How to add a new implementation to the repl goal.

The repl goal opens up an interactive Read-Eval-Print Loop that runs in the foreground.

Typically, the REPL is loaded with the transitive closure of the files and targets that the user provided, so that users may import their code and resources in the REPL.

1. Install your REPL

There are several ways for Pants to install your REPL. See Installing tools.

In this example, we simply find the program bash on the user's machine, but often you will want to install a tool like Ammonite or iPython instead.

You may want to also add options for your REPL implementation, such as allowing users to change the version of the tool. See Options and subsystems.

2. Set up a subclass of ReplImplementation

Subclass ReplImplementation and define the class property name: str with the name of your REPL, e.g. "bash" or "ipython". Users can then set the option --repl-shell to this option to choose your REPL implementation.

from pants.core.goals.repl import ReplImplementation

class BashRepl(ReplImplementation):
    name = "bash"

Then, register your new ReplImplementation with a UnionRule so that Pants knows your REPL implementation exists:

from pants.engine.rules import collect_rules
from pants.engine.unions import UnionRule

...

def rules():
    return [
        *collect_rules(),
        UnionRule(ReplImplementation, BashRepl),
    ]

3. Create a rule for your REPL logic

Your rule should take as a parameter the ReplImplementation from Step 2, which has a field targets: Targets containing the targets specified by the user. It also has a convenience property addresses: Addresses with the addresses of what was specified.
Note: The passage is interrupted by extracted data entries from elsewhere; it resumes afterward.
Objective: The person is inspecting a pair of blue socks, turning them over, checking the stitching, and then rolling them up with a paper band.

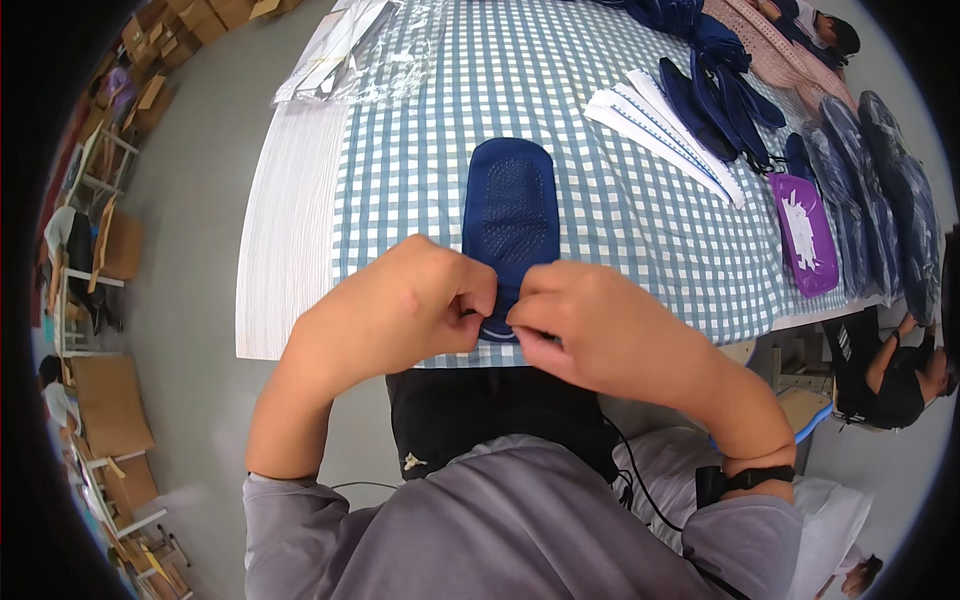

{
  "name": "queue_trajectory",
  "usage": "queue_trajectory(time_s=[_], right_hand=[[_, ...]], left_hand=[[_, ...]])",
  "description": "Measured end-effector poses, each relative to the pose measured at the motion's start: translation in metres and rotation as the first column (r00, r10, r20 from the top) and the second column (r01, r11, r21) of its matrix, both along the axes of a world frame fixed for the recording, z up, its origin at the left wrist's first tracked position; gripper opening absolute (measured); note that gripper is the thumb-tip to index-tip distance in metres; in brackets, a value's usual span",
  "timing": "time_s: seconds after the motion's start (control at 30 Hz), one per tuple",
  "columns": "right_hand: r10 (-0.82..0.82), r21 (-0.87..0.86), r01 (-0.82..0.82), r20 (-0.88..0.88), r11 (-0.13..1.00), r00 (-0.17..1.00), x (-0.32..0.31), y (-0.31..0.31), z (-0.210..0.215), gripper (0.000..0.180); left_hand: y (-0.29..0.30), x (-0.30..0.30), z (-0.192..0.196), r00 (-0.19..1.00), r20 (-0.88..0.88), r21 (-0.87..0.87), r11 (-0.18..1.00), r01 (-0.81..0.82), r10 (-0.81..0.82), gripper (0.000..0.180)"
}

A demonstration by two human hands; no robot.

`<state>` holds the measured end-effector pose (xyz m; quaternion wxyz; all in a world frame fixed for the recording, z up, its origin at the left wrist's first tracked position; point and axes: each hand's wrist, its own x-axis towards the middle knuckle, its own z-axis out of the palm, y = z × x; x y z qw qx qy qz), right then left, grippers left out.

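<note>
A navy blue sock [510,190] with a dotted grip pattern lies flat on the checked tablecloth, its long side pointing away from me. At its near end, by the table's front edge, a short white line shows between my hands. My left hand [420,300] is closed, thumb and fingers pinching the left side of that near end. From the right, my right hand [575,325] pinches the same end, fingers curled. The fingertips of both hands are close together, and they partly hide the near end.
White strips with blue marks [665,135] lie right of centre, beside several loose navy pieces [705,110]. A purple container [805,235] and plastic-wrapped navy bundles [880,190] line the right edge. Clear plastic bags [350,50] lie far left. Other people sit at the right.
</note>
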<state>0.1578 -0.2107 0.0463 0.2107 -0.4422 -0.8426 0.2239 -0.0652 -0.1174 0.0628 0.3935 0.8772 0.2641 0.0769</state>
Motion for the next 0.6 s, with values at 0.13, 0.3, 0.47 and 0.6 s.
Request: queue_trajectory(time_s=[0.13, 0.3, 0.47, 0.6], right_hand=[[-0.061, -0.057, 0.058, -0.057, 0.997, 0.996, 0.002, 0.007, 0.007, 0.008], [-0.077, -0.108, 0.071, -0.059, 0.992, 0.995, 0.006, 0.008, 0.005, 0.009], [-0.078, 0.151, 0.082, -0.032, 0.985, 0.996, -0.003, 0.002, -0.004, 0.007], [-0.036, 0.503, -0.056, 0.172, 0.863, 0.984, -0.014, -0.014, -0.009, 0.007]], left_hand=[[0.004, 0.002, 0.000, 0.999, -0.031, 0.000, 1.000, -0.013, 0.013, 0.014], [0.006, 0.006, -0.005, 1.000, -0.012, 0.079, 0.997, -0.004, 0.005, 0.014], [0.007, 0.005, -0.009, 1.000, 0.031, 0.104, 0.995, -0.006, 0.003, 0.015], [0.010, 0.007, -0.005, 1.000, -0.020, 0.103, 0.995, 0.002, 0.000, 0.015]])
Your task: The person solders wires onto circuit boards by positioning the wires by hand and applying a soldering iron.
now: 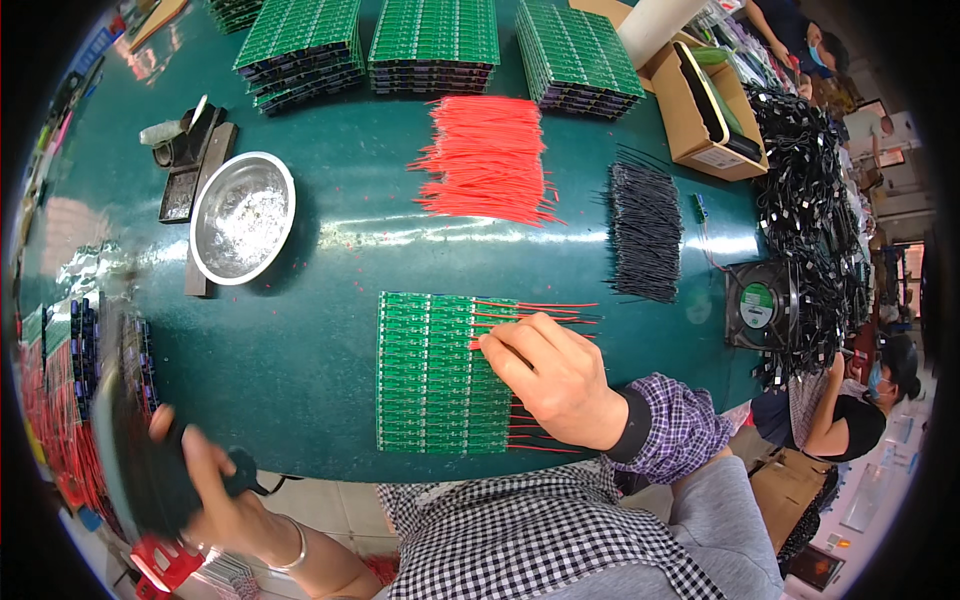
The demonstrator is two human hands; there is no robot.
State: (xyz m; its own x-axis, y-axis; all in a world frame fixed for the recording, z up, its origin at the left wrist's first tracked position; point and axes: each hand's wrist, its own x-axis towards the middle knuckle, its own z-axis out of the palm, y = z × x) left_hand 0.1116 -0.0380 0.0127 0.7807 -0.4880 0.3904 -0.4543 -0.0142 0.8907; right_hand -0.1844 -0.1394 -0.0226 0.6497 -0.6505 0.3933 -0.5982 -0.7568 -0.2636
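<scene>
A green circuit board panel (430, 375) lies flat on the table before me. Thin red and black wires (545, 450) stick out from its right edge. My right hand (550, 375) is over that edge, thumb and forefinger pinched at the tip of a short red wire (475, 345) on the board. Off to the left, past the table's near edge, my left hand (220, 490) is smeared by motion. Its fingers are around a dark, long object (150, 470), equally blurred, whose kind I cannot make out.
Behind the board lie a red wire pile (485, 160) and a black wire bundle (645, 230). A metal bowl (243, 220) rests on the left. Stacked boards (435, 45) line the back. Right: a fan (760, 305), black cables (815, 200), a carton (700, 120), people beyond.
</scene>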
Your rule should return ReplRequest, which has the fields digest: Digest, args: Iterable[str], and extra_env: Optional[Mapping[str, str]].
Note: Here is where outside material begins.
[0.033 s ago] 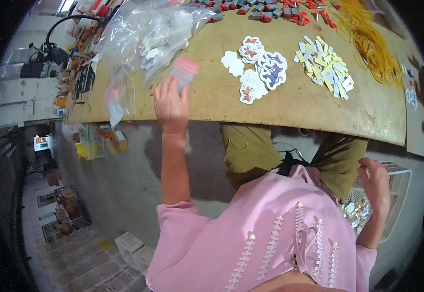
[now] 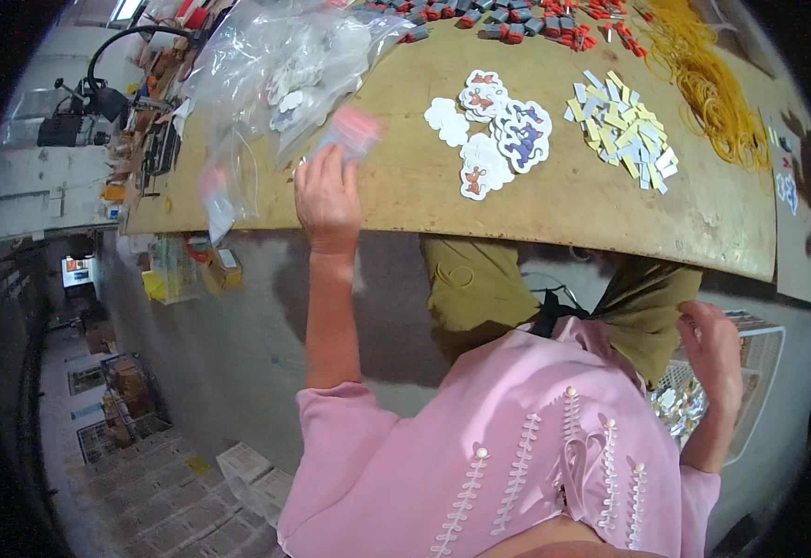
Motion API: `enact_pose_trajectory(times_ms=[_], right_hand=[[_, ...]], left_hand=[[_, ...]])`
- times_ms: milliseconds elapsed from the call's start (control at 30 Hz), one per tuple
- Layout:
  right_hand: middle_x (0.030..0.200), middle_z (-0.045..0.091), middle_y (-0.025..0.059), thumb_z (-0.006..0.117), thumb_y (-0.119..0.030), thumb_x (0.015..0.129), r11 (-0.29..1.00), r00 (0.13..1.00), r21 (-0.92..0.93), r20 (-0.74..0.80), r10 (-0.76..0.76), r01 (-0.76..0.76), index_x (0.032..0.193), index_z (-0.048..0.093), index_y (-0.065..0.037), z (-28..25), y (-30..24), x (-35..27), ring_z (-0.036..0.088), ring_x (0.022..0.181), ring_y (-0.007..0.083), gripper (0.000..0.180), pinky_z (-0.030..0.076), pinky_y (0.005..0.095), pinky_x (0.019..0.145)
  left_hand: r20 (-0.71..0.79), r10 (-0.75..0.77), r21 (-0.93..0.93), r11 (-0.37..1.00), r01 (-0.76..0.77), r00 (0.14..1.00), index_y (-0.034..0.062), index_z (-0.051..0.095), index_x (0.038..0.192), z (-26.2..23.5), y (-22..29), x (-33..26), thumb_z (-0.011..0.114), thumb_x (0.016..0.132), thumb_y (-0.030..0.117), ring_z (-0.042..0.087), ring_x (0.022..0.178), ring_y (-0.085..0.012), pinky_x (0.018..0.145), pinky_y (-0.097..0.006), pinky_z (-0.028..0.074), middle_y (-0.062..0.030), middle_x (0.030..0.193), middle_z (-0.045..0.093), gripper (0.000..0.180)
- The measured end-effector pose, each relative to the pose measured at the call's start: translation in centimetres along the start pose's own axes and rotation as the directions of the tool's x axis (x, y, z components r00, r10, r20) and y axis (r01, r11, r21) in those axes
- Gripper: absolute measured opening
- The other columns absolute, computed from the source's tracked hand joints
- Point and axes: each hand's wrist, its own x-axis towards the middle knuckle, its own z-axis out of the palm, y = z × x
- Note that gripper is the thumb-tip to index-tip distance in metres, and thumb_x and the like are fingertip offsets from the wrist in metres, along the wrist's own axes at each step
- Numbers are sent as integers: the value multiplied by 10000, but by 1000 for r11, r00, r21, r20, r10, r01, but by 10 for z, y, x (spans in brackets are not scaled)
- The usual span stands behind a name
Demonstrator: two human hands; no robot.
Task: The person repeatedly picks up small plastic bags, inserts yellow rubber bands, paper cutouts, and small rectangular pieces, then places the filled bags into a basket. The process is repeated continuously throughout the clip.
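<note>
At the table's near left part, my left hand (image 2: 328,200) has its fingers closed over the near end of a stack of small clear plastic bags (image 2: 354,132) with a pinkish-red edge. The bags are blurred, and the palm side of the hand is hidden. My right hand (image 2: 714,353) hangs off the table by my right thigh, above a white plastic basket (image 2: 764,372). Its fingers are loosely bent and apart, with nothing visible in them. To the right of the bags lie cloud-shaped cutouts (image 2: 503,130) printed with small animals.
A large clear plastic bag (image 2: 303,70) holding white cutouts covers the back left. Farther right are a pile of yellow and white strips (image 2: 621,130), grey-and-red pieces (image 2: 508,19) and yellow rubber bands (image 2: 703,84). Another small bag (image 2: 218,200) lies by the table's near edge.
My left hand has slid slightly relative to the small bags. My right hand has shifted a little to the left. The cutouts and piles keep the same arrangement.
</note>
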Motion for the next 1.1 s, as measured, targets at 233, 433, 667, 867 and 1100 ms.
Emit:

The ReplRequest will get converted into an InteractiveProcess that will run in the foreground.

The process will run in a temporary directory in the build root, which means that the script/program can access files that would normally need to be declared by adding a file / files or resource / resources target to the dependencies field.

The process's environment will not be hermetic, meaning that it will inherit the environment used by the ./pants process. Any values you set in extra_env will add or update the specified environment variables.
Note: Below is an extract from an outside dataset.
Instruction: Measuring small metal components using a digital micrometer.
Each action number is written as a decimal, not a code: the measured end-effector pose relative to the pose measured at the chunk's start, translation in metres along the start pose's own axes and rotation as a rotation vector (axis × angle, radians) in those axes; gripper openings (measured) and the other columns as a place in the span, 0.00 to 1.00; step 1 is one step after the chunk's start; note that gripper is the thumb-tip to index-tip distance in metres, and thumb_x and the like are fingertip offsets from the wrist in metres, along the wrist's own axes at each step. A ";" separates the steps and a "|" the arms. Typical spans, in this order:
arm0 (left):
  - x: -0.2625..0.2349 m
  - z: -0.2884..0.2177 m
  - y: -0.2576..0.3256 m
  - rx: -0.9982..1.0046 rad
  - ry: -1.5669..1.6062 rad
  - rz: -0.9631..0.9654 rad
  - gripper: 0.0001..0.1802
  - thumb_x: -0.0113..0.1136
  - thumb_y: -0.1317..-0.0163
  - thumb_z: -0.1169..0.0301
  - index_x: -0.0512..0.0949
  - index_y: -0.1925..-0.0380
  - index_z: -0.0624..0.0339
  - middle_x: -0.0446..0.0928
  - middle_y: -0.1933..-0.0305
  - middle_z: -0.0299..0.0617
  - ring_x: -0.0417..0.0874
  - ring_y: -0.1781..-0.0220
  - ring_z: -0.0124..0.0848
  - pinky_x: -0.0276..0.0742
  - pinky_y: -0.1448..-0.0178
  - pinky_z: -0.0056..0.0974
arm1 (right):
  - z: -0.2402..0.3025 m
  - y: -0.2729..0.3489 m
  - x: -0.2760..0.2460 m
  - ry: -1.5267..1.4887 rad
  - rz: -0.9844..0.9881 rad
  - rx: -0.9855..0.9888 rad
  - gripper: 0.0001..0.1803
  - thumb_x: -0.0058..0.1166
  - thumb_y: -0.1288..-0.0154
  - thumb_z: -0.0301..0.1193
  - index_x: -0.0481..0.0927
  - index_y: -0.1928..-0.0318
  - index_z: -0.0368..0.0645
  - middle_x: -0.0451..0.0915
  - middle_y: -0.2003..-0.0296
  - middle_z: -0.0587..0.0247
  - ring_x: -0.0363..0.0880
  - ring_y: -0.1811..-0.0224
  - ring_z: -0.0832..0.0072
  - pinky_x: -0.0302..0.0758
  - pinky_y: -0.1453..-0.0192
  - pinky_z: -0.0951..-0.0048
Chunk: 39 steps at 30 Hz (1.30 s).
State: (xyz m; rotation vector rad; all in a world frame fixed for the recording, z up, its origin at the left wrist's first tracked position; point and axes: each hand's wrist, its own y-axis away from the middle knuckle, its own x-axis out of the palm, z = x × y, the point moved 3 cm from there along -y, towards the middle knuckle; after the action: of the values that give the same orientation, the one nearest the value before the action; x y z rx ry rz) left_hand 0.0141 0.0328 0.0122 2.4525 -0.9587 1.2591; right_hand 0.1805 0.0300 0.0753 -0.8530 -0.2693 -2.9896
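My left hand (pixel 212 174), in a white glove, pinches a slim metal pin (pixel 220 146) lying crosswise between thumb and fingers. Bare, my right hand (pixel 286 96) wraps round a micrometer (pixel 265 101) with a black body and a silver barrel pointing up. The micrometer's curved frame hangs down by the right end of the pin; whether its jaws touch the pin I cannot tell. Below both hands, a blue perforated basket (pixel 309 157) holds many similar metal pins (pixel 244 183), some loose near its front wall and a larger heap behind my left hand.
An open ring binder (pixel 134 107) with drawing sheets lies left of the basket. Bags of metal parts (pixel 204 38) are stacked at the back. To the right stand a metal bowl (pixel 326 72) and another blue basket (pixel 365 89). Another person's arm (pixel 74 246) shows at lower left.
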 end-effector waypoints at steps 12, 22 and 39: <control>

from dataclasses import dataclass

from pants.core.goals.repl import ReplRequest
from pants.core.target_types import FileSourceField, ResourceSourceField
from pants.core.util_rules.source_files import SourceFiles, SourceFilesRequest
from pants.engine.rules import Get, rule
from pants.engine.target import SourcesField
from pants.util.logging import LogLevel

...

@rule(level=LogLevel.DEBUG)
async def create_bash_repl_request(repl: BashRepl) -> ReplRequest:
    # First, we find the `bash` program.
    bash_program_paths =  await Get(
        BinaryPaths, BinaryPathRequest(binary_name="bash", search_path=("/bin", "/usr/bin")),
    )
    if not bash_program_paths.first_path:
        raise EnvironmentError("Could not find the `bash` program on /bin or /usr/bin.")
    bash_program = bash_program_paths.first_path

    transitive_targets = await Get(TransitiveTargets, TransitiveTargetsRequest(request.addresses))
    sources = await Get(
        SourceFiles,
        SourceFilesRequest(
            (tgt.get(SourcesField) for tgt in transitive_targets.closure),
            for_sources_types=(BashSourceField, FileSourceField, ResourceSourceField),
        ),
    )
    return ReplRequest(
        digest=sources.snapshot.digest, args=(bash_program.exe,)
    )

If you use any relative paths in args or extra_env, you should call repl.in_chroot("./example_relative_path") on the values. This ensures that you run on the correct file in the temporary directory created by Pants.

Finally, update your plugin's register.py to activate this file's rules.

from bash import repl


def rules():
    return [*repl.rules()]

Now, when you run ./pants repl --shell=bash ::, your new REPL should be used.